* [Task description] Would you return the listing that follows exactly, leaving its pictures behind?

* [Given material]
-- Opening Marker --

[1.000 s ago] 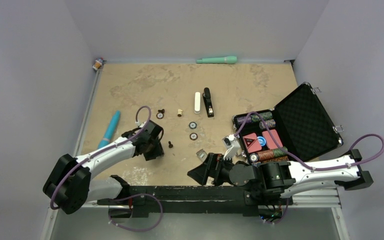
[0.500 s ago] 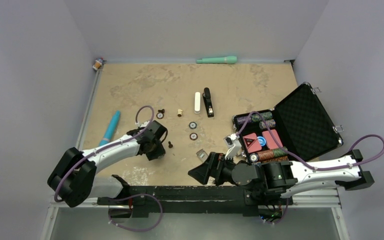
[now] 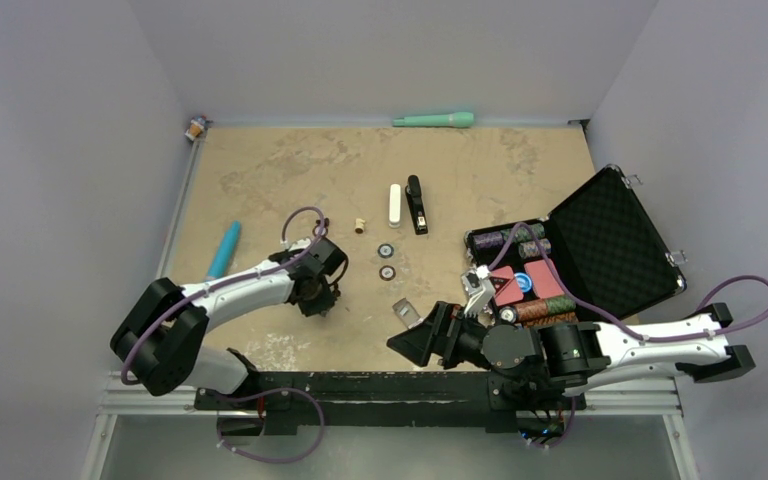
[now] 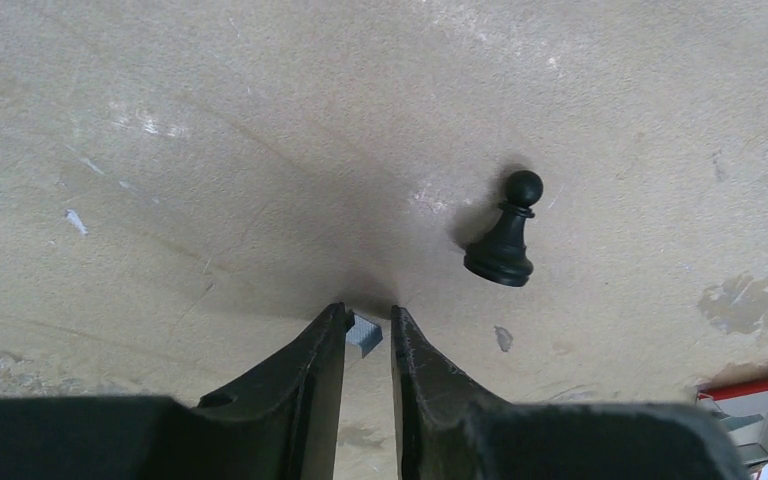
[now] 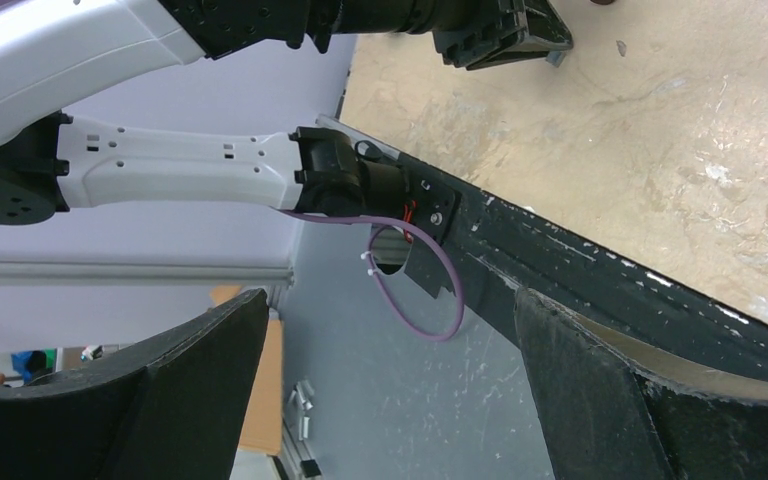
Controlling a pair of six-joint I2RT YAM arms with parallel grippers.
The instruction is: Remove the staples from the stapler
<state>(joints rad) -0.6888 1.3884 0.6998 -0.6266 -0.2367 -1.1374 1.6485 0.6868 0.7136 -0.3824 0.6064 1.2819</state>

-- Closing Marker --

* [Response to this exercise]
[1.000 s ago] 
[0.500 s ago] 
[now] 
[now] 
[now] 
Controlling a pair of six-joint I2RT YAM arms with parallel grippers.
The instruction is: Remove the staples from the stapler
<state>(joints rad) -0.6888 1.3884 0.6998 -0.6266 -0.2367 -1.1374 1.6485 0.6868 0.7136 -0.3824 0.6064 1.2819</state>

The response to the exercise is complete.